基準モデルでアーモンドを摂取した場合、摂取しなかった場合と比較して費用は363ドル(3万9,000円)減少し、質調整生存年は0.02増加しました。年間の医療費に対する支払い意欲の閾値を5万ドル(540万円)に設定すると、年間の純金銭便益は、アーモンドを摂取した方が1人あたり1,421ドル(15万3,000円)高くなりました。すべての感度分析において、CVDの予防についてはアーモンドを摂取した方が費用効果が高いという結果になりました。

本研究の限界

この研究には、利用可能なデータの不足という主な制約のほかにも、複数の制限がありました。総コレステロール/HDLの比率の方がより適切な指標である可能性がありながら、CVDのリスクのメディエーターとしてLDLコレステロールが使用されました。ただし、研究の著者からはLDL-C反応のデータしか取得できないという事情がありました。また、米国には多様な健康保険のオプションがあるため、研究者はCVD治療の平均保険料、控除額、費用をまとめることができず、代わりに各治療の平均費用が使用されました。そのため、結果と結論は無保険者についてのみに制限されます。その他の研究の制限には、研究対象の米国人は2型糖尿病のリスクが高く、治療費が発生していたこと、また米国で実施した研究によって疾病を発症する可能性があったことが含まれます。そのため、結果は他国に対して一般化できない可能性があります。また、結果の解釈には注意が必要です。調査結果は介入コホートからの一次データではなく、公開された文献からの情報に基づいていたため、データは文献の研究デザイン、特に可能性による制約がありました。長期的なアーモンドの費用と治療を推定するにはより多くのデータが必要になります。

結論

1日に1.5オンス(42.5g)のアーモンドを摂取することは、短期的な心血管疾患の予防への費用対効果に優れたアプローチであり、長期的にも優れたアプローチになる可能性があります。
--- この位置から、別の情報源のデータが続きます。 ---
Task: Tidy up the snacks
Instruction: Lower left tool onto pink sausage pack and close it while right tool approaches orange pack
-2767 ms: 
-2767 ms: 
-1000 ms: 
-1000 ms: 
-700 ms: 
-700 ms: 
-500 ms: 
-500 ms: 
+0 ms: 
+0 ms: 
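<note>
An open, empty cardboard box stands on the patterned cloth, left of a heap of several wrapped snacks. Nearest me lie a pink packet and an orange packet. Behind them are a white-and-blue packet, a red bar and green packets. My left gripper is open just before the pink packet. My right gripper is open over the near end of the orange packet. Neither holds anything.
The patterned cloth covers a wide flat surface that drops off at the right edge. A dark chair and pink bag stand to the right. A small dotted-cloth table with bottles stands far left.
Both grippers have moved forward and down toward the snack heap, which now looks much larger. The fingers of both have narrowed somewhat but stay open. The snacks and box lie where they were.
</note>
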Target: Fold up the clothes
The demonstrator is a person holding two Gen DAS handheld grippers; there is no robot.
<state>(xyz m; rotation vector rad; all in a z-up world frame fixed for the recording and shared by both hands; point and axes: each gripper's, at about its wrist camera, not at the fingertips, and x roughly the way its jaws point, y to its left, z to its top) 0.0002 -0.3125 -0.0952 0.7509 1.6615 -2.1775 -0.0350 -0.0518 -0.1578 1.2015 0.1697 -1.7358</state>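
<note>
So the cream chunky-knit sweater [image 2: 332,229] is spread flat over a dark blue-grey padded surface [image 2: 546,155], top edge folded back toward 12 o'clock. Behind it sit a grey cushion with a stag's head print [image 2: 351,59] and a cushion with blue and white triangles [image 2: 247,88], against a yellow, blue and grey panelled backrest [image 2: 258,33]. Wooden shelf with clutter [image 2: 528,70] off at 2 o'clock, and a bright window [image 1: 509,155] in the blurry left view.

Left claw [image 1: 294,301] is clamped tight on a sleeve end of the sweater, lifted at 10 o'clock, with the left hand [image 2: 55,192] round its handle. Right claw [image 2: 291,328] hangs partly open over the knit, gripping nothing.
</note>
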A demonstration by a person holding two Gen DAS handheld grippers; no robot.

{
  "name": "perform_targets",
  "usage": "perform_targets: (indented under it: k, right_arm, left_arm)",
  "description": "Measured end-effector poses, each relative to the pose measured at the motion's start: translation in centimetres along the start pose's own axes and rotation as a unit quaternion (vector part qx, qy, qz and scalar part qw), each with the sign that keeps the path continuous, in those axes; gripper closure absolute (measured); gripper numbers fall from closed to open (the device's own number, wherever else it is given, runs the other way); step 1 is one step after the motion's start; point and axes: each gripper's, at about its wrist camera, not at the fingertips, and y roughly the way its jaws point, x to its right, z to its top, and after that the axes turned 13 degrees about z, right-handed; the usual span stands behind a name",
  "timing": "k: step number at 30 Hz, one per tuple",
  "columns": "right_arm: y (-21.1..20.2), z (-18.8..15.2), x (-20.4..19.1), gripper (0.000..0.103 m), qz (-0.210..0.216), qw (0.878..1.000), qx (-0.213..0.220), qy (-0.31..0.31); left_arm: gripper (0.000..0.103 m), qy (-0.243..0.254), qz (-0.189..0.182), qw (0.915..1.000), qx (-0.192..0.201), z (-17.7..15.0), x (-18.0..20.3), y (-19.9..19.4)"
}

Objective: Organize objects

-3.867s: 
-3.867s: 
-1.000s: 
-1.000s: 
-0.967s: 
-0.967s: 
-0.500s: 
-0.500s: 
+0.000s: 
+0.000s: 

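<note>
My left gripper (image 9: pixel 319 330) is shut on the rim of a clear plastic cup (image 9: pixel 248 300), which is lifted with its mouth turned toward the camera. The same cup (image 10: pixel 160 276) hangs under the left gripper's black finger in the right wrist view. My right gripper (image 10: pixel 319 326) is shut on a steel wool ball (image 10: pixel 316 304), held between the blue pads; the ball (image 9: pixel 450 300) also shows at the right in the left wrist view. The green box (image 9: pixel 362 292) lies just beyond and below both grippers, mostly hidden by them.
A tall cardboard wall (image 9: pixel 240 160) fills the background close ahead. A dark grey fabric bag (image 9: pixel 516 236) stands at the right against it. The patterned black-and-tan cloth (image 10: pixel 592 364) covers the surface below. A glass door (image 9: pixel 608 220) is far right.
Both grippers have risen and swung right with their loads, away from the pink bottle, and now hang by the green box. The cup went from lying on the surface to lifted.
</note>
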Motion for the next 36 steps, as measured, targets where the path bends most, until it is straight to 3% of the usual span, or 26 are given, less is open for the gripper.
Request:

1 Wang J, Lee Bravati MA, Johnson EJ, Raman G.「Daily almond consumption in cardiovascular disease prevention via LDL-C change in the US population: a cost-effectiveness analysis」 BMC Public Health. 2020 20:558.
https://doi.org/10.1186/s12889-020-08642-4
2 World Health Organization. Cardiovascular Diseases.
https://www.who.int/health-topics/cardiovascular-diseases/#tab=tab_1
3 Benjamin EJ, Muntner P, Alonso A. Bittencourt CS, Callaway CW, Carson AP et al. Heart disease and stroke statistics – 2019 update: a report from the American Heart Association. Circulation. 2019:139(10); e56-e58.
https://www.ahajournals.org/doi/full/10.1161/CIR.0000000000000659

本文に記載の金額は、1ドル=108円で換算しています。